Denson's screenplays include: ANTHONY IN THE DESERT (drama) 2000-2003; APPALACHIAN ANGELS (drama) 2001; and THE PATIENT (metaphysical/suspense) 2002. ANTHONY IN THE DESERT in particular was honored variously by Paramount Pictures' Chesterfield Writer's Film Project; Mirimax Pictures' Project Greenlight; Francis Ford Coppola's American Zoetrope; Kevin Spacey's Trigger Street; and The Screenwriter's Community as a top script by an emerging screenwriter.

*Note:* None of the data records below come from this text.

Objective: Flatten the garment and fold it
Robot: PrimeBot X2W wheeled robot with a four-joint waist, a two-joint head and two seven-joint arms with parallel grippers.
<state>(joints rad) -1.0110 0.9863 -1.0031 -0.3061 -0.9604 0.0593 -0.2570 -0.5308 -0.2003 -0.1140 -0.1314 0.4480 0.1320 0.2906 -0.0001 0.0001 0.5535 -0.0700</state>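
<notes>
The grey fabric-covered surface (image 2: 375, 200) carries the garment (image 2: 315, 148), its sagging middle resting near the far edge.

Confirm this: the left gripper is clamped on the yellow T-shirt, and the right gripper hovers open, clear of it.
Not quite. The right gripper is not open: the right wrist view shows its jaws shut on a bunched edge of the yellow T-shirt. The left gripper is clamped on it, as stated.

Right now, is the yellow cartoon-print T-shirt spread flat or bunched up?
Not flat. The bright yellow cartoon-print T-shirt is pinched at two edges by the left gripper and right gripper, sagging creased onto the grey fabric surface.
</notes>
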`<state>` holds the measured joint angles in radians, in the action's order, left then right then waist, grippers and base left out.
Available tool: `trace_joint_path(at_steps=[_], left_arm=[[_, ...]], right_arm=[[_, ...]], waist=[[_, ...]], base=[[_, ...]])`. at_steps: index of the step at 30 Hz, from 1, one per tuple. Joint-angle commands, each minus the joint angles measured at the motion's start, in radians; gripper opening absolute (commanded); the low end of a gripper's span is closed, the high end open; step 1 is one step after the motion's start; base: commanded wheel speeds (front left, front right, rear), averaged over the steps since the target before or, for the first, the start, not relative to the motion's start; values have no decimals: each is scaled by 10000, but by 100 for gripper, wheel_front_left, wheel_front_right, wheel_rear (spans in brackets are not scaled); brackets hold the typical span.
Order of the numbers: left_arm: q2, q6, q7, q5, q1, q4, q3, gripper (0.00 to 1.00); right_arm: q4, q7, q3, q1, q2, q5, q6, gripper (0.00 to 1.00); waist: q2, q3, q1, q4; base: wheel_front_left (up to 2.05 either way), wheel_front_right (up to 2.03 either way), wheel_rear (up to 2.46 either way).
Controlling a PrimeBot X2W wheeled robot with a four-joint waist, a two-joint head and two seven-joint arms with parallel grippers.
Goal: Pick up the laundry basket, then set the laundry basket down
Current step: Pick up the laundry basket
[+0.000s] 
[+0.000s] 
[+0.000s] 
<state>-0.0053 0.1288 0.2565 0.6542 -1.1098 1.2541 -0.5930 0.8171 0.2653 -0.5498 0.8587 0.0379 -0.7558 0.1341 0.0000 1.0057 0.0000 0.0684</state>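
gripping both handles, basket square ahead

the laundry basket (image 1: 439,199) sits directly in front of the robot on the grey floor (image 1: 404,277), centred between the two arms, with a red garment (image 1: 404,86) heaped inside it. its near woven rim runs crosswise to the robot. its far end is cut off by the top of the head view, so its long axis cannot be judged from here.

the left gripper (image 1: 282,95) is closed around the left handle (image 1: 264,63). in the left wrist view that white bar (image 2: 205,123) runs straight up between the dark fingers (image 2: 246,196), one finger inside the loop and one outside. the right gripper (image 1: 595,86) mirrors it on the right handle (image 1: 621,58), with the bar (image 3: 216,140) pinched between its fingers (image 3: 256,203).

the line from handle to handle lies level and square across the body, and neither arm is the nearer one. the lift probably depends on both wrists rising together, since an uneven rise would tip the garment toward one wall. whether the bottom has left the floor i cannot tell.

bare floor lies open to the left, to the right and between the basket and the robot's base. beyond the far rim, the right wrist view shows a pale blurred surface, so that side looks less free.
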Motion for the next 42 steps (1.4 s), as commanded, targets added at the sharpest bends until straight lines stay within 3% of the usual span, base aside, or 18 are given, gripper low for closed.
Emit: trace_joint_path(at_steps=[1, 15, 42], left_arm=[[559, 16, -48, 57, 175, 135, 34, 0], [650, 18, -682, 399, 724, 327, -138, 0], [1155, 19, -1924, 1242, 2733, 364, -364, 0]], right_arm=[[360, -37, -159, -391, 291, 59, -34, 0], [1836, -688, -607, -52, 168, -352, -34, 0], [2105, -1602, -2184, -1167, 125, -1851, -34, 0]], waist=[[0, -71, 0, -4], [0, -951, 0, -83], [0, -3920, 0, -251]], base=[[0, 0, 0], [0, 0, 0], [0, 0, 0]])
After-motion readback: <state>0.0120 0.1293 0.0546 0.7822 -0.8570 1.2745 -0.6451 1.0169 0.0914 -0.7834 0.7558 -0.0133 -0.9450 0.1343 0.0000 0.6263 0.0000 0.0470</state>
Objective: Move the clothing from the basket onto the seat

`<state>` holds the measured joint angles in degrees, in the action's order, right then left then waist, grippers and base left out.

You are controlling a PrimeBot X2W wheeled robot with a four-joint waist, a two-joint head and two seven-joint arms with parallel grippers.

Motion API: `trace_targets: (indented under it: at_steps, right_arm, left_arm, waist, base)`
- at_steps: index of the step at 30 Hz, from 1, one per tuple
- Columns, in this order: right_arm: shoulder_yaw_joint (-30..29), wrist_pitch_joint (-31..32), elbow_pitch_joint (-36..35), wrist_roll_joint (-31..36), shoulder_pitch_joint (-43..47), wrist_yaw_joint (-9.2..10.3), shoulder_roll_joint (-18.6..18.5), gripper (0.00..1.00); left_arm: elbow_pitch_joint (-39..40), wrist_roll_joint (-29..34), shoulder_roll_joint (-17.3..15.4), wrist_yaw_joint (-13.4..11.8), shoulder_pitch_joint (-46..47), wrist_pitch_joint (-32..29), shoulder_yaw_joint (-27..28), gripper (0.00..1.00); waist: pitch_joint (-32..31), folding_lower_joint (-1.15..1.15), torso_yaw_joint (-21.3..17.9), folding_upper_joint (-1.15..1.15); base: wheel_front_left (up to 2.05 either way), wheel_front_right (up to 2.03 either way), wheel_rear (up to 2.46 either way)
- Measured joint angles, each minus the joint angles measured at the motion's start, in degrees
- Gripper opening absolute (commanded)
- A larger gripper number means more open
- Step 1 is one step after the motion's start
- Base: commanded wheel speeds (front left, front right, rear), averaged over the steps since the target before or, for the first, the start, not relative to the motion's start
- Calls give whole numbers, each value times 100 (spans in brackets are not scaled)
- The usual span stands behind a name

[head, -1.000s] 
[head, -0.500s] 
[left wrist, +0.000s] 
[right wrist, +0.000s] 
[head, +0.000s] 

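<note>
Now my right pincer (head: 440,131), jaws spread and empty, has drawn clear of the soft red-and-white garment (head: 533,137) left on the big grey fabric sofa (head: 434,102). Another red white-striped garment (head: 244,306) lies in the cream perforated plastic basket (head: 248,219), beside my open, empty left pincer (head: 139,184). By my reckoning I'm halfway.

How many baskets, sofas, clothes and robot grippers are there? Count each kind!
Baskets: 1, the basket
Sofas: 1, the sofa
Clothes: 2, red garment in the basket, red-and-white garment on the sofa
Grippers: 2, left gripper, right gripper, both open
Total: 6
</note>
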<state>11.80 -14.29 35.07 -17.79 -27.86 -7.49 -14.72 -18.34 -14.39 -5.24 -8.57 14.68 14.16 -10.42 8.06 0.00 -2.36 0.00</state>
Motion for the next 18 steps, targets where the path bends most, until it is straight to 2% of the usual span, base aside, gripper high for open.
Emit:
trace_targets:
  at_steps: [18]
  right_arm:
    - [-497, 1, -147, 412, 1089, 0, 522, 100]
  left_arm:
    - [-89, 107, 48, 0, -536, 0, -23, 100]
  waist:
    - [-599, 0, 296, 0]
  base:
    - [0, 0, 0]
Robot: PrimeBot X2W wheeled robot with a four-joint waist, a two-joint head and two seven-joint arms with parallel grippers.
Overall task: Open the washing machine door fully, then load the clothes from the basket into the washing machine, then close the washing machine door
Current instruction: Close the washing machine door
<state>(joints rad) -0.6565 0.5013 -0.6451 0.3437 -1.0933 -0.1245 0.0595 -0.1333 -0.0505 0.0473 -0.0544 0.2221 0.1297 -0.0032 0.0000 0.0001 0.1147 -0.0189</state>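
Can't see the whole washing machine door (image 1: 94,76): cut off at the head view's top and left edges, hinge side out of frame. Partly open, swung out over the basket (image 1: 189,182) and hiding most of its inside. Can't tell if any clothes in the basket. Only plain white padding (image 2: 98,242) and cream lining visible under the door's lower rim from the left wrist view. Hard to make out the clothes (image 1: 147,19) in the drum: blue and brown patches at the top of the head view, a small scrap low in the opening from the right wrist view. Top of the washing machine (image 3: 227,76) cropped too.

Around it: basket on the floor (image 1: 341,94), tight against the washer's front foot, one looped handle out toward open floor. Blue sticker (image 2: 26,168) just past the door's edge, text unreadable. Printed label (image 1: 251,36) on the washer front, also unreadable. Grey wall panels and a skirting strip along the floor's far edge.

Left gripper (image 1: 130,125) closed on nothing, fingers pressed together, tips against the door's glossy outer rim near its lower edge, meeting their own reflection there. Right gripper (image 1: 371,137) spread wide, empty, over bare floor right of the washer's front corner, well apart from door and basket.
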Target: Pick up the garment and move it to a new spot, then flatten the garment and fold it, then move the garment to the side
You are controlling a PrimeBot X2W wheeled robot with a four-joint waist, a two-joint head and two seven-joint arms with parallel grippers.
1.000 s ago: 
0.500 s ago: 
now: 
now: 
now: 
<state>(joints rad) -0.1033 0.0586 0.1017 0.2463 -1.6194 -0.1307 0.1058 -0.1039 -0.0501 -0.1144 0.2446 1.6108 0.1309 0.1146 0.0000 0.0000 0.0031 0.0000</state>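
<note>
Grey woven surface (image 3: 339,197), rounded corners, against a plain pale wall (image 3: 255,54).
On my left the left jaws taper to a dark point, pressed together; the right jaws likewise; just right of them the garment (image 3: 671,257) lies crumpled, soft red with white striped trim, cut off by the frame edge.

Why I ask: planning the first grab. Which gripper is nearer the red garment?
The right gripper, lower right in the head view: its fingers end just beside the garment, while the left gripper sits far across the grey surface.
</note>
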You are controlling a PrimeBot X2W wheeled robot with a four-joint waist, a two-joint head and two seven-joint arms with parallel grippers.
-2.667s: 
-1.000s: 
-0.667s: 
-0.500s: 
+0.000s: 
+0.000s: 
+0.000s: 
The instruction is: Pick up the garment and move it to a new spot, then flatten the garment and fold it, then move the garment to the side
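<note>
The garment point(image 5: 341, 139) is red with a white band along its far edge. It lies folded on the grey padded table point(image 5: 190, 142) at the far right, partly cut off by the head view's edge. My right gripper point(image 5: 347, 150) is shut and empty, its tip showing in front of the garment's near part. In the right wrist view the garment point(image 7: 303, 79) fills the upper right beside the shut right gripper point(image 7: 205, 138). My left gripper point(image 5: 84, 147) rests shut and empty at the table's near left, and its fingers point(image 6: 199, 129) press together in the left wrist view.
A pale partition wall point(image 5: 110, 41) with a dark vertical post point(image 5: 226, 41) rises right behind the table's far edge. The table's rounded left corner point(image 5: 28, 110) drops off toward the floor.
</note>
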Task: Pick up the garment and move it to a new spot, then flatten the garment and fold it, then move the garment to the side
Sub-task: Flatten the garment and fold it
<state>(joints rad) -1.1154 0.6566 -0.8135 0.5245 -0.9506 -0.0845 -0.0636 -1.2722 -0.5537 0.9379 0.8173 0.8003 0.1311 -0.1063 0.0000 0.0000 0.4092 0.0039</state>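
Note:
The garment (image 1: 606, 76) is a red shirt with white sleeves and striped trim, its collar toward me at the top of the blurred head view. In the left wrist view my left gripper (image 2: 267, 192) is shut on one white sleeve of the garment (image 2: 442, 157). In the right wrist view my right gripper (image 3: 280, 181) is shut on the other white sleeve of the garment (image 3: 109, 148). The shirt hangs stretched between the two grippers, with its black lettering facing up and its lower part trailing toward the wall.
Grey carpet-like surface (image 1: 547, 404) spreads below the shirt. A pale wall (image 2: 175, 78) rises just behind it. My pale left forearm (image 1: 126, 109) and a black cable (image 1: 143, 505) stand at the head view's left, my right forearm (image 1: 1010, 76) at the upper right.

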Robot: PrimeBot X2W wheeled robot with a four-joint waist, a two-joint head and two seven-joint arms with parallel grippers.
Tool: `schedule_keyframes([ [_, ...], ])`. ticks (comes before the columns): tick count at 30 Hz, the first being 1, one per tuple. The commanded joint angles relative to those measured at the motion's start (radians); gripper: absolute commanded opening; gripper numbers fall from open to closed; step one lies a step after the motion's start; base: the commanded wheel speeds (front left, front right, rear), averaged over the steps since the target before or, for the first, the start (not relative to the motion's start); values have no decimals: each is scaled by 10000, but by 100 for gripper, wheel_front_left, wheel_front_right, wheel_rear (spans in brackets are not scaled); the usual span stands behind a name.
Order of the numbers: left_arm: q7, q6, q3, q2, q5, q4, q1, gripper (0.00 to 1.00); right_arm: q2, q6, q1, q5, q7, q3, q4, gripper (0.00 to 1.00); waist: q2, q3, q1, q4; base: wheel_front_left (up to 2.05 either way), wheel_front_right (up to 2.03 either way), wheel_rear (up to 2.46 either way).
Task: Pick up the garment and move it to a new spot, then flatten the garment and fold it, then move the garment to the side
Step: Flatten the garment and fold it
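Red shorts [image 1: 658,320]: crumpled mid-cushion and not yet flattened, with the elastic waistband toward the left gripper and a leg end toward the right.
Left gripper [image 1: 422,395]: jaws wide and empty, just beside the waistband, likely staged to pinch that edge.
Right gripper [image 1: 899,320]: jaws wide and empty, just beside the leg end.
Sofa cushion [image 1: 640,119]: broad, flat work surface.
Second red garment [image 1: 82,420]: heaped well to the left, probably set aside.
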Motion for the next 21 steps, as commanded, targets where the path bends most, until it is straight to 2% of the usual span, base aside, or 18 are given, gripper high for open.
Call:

In 2004, Denson co-wrote and edited the performance script for the marionette rock opera, DON'T TRUST ANYONE OVER THIRTY: ENTERTAINMENT BY DAN GRAHAM AND TONY OURSLER, performed at Art Basel Miami Beach; Thyssen-Bornemisza Art Contemporary, Vienna, Austria; and The Walker Art Center, Minneapolis, 2004-05. A film montage of the performance made by Tony Oursler was installed at the Whitney Biennial 2006, Whitney Museum of Art in New York.